David McGoy grew up in West Brighton Houses, attended P.S. 18, I.S. 27, and graduated from Staten Island Academy High School before his family relocated to Delaware. After attending Howard University and spending several years in commercial banking, he moved back to Staten Island and began his career as nonprofit professional, working in direct service, administration, and ultimately, nonprofit management. As a program assistant for the Medical and Health Research Association of NYC (now Public Health Solutions), he worked on the All Kids Count project that established the city’s first registry and database of immunization records. Always passionate about youth development, he worked at the Brooklyn College Educational Talent Search Program, which provides college access support for low-income, first-generation college students, and co-founded two youth serving nonprofits: Power Moves, Inc., and LTS, a sports-based youth development organization that was part of a national coach-mentoring initiative funded by the U.S. Department of Justice.

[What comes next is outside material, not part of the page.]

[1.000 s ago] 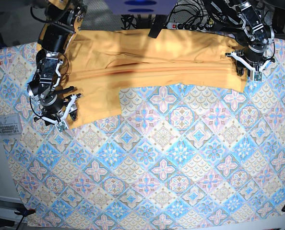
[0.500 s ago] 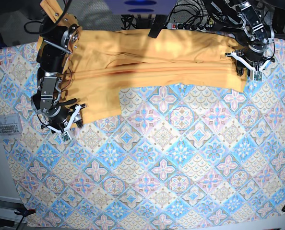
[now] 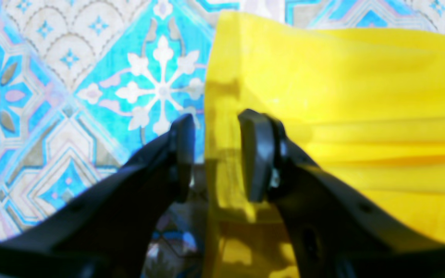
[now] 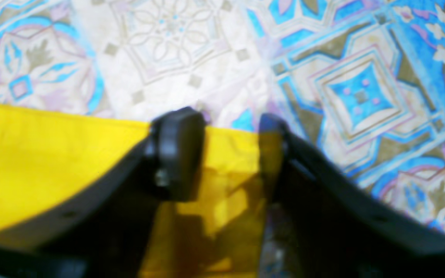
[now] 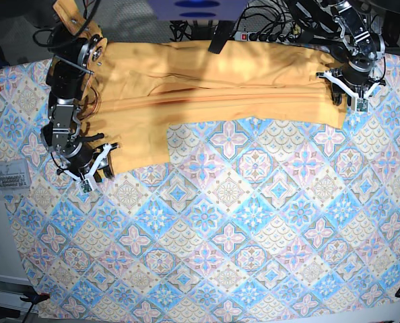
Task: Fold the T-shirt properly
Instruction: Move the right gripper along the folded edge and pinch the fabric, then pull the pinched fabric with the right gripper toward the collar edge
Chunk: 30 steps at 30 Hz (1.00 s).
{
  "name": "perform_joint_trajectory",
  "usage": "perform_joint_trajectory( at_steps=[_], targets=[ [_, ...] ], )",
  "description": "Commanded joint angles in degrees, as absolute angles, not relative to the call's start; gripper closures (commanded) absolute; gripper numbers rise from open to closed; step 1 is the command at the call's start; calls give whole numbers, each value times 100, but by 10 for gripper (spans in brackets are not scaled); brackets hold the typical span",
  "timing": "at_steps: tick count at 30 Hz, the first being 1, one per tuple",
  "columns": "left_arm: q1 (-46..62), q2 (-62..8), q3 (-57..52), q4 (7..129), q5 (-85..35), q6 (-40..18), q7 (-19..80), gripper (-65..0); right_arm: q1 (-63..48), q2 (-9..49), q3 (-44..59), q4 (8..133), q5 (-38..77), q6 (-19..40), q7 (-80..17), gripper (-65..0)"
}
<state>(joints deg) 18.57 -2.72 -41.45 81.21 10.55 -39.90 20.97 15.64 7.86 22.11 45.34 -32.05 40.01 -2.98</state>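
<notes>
The yellow-orange T-shirt [image 5: 213, 81] lies folded lengthwise in a long band across the back of the table, with one flap hanging down at its left end. My right gripper [image 5: 99, 168] is at that flap's lower corner. In the right wrist view its jaws [image 4: 226, 123] stand apart, straddling the shirt [image 4: 52, 154] corner. My left gripper [image 5: 346, 91] is at the band's right end. In the left wrist view it [image 3: 216, 127] is open, one finger on the tablecloth and the other over the shirt [image 3: 342, 77], with the cloth's edge running between them.
The blue-pink patterned tablecloth [image 5: 254, 222] covers the whole table in front of the shirt. A power strip and cables [image 5: 267, 35] lie along the back edge. A clear box of small parts [image 5: 8, 178] sits off the table's left side.
My right gripper has shifted a little toward the shirt's lower left corner and its jaws have narrowed. The left arm and the shirt have not moved.
</notes>
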Motion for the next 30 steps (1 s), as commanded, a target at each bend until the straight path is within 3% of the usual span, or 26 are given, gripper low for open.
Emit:
perform_joint_trajectory(
  at_steps=[1,4,15,26,30],
  targets=[
    [1903,-321,-4163,8171,1191,-4000,2246,-218,1560,848,2202,4655,-3389,4000,-558,-143],
    [1903,-321,-4163,8171,1191,-4000,2246,-218,1429,848,2202,4936,-3389,4000,-576,0],
    [1868,-321,-4163,8171,1182,-4000,2246,-218,602,602,2826,7248,-3380,4000,-822,0],
    [1859,-321,-4163,8163,1182,-4000,2237,-218,-690,593,2932,8884,-3354,4000,-1015,0],
    [1851,-321,-4154,8145,1174,-4000,2237,-218,-1112,338,3240,9402,-3354,4000,-998,0]
  ],
)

David’s work in nonprofit fundraising began as a freelance grant writer in 2003. He worked as a full-time development professional for several years before launching an independent grant writing consultancy in 2009. He established ASSIST Development Consulting, LLC, in 2015, and has since provided fundraising consulting, coaching and strategic support for nonprofit CEOs, Development Directors, and board members for nonprofits in New York City, Newark, NJ, Washington, DC, Boston, and Atlanta and has provided training to professionals across the country. As an affiliate consultant at Cause Effective, he leads efforts to promote racial equity in nonprofit leadership, contributing to the groundbreaking report “Money Power, and Race: The Lived Experiences of Fundraisers of Color” in 2018.
David is currently the Director of Governance and Board Placement at the Robin Hood Foundation, where he provides governance training, consulting Robin Hood’s portfolio of more than 300 grantees. HE also teaches grant writing to graduate students as an adjunct professor at Adelphi University. He lives in the Snug Harbor area with Pardeice, his wife of 25 years, and their children Kayla (23) and Miles (17), who were both born at RUMC.